RAPGEF1, also known as C3G, is a brain-expressed gene that is responsible for Rap1 activation downstream of the Reelin signalling and plays a crucial role in neural development, in particular radial glial attachment and neuronal migration [51, 52] . Dosage alterations in RAPGEF1 have been associated with cerebral palsy [53] and a missense variant (c.423G>A (NM_198679.1, NP_941372.1:p.[M141I])) was found to be associated with neuropsychiatric symptoms in two siblings from a Pakistani pedigree (moderate intellectual disability, mood swings, repetitive behaviour and speech issues in one individual).
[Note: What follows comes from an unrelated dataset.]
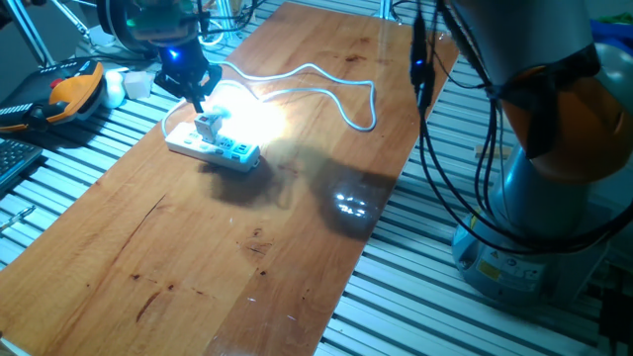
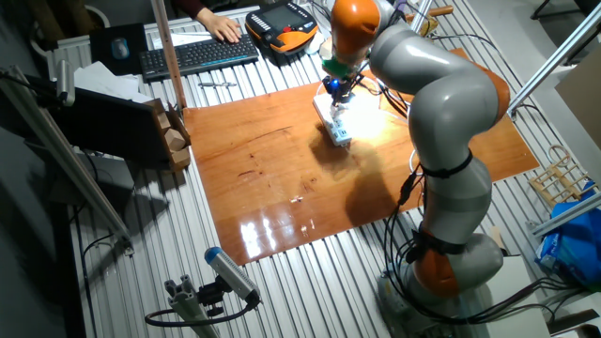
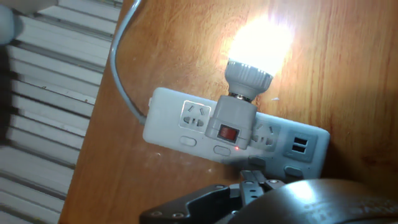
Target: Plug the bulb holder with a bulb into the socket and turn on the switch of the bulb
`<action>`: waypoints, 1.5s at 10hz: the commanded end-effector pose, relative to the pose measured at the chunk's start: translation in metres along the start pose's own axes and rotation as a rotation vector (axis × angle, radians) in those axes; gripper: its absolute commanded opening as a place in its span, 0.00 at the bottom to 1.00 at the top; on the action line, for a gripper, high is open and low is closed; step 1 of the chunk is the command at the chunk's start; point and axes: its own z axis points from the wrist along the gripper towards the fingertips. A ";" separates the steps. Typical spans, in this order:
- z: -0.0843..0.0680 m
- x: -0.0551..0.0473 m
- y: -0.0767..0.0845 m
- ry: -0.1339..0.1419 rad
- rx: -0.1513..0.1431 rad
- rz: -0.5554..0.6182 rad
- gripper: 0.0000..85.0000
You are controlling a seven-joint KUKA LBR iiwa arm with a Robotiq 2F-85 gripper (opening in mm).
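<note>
One fixed view: the holder [image 1: 209, 125] stands plugged in the socket [image 1: 213, 146] on the bench [image 1: 247, 247], bulb lit; the claw [image 1: 194, 92] hangs just above it, and could knock it loose.

Other fixed view: claw [image 2: 339, 88] over holder [image 2: 339, 116]; I cannot tell whether its jaws are apart.

Hand view: the switch [image 3: 227, 132] faces up, near the fingertips [image 3: 252, 182].

One fixed view looks low and near across the tabletop [image 1: 247, 247] toward the socket [image 1: 213, 148]. The other looks down from farther, opposite. The hand view hangs close above that socket [image 3: 236, 130], seen by all three.
</note>
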 end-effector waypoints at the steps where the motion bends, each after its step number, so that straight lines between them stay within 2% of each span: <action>1: 0.000 0.000 0.000 -0.060 0.054 -0.685 0.00; 2: 0.000 0.000 0.000 -0.098 0.087 -0.781 0.00; 3: 0.000 0.000 0.000 -0.097 0.086 -0.847 0.00; 6: 0.000 0.000 0.000 -0.070 0.064 -0.881 0.00; 8: -0.001 -0.001 -0.001 -0.071 0.072 -0.905 0.00; 10: 0.001 -0.004 -0.009 -0.041 0.057 -0.935 0.00; 11: 0.008 -0.003 -0.014 -0.041 0.040 -0.937 0.00; 13: 0.012 0.003 -0.021 -0.045 0.029 -0.936 0.00; 15: 0.000 0.011 -0.033 -0.029 0.051 -0.971 0.00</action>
A rapgef1 zebrafish model identified a role in both brain and blood vessel development and showed that knockdown of Rapgef1 negatively influences locomotor capacity and motor neuron axon function [54]. Mouse models have shown that mice deficient in RAPGEF1 have an increased level of nuclear beta-catenin and increased neuronal precursor cell proliferation in the cerebral cortex [55] with impaired cortical neuron migration [51]. ERBB4 is also brain-expressed and is a receptor for Neuregulin-1 (NRG1). Together the NRG1-ErbB4 pathway has been shown to be crucial for brain development, regulating the assembly of neural circuitry, myelination, neurotransmission, and synaptic plasticity [56]. Increased NRG1-ErbB4 protein levels in temporal cortex have been seen in patients with symptomatic epilepsy [57]. Furthermore, ErbB4 signalling has been shown to regulate top-down attention in mice, suggesting it may play a role in ADHD [58]. ErbB4 has also been shown in mouse models to play a role in long-term plasticity at inhibitory synapses from PV expressing interneurons, and that this plasticity is involved in the emergence of social memory during late adolescence [59]. The NRG1-ErbB4 pathway has been implicated in early schizophrenia association studies [60,61,62,63] and rare structural variants in the ERBB4 gene have been identified in ASD [64], however, these results have not been replicated. IKZF2, also known as Helios, is a transcription factor (Zinc-finger) that has recently been shown to play a role in neuronal development, specifically, in the maturation of CA1 neuronal sub-cell population [65]. Helios null mice have also been shown to display schizophrenia-like symptoms.

Family-based WGS projects play an important role in helping us elucidate the complex genetic architecture of psychiatric disorders, allowing the full spectrum of genetic variations to be investigated simultaneously. Furthermore, rare, high-effect variations associated with illness can be found to be enriched in large pedigrees, increasing statistical power to identify such variants compared to population studies. We have identified five deleterious variants across four haplotypes that suggest potential mechanisms by which rare and ultra-rare variants on IBD haplotypes may potentially contribute towards TS aetiology in this extended pedigree. We have compiled converging evidence supporting the interaction of genes through common networks; the role of several of these genes in other neuropsychiatric disorders; expression of these genes in relevant tissues and cell types (excitatory and inhibitory neurons); and enrichment in relevant GO terms. Of particular note, RAPGEF1, ERBB4 and IKZF2 are all supported by independent studies to potentially play a role in neuropsychiatric phenotypes and are functionally connected to other genes with rare haplotype-specific variants (Suppl Fig. 6). These findings, though tentative, point to an intriguing pattern of functional connection between the genes with rare and ultra-rare haplotype-specific variants present in our analysis.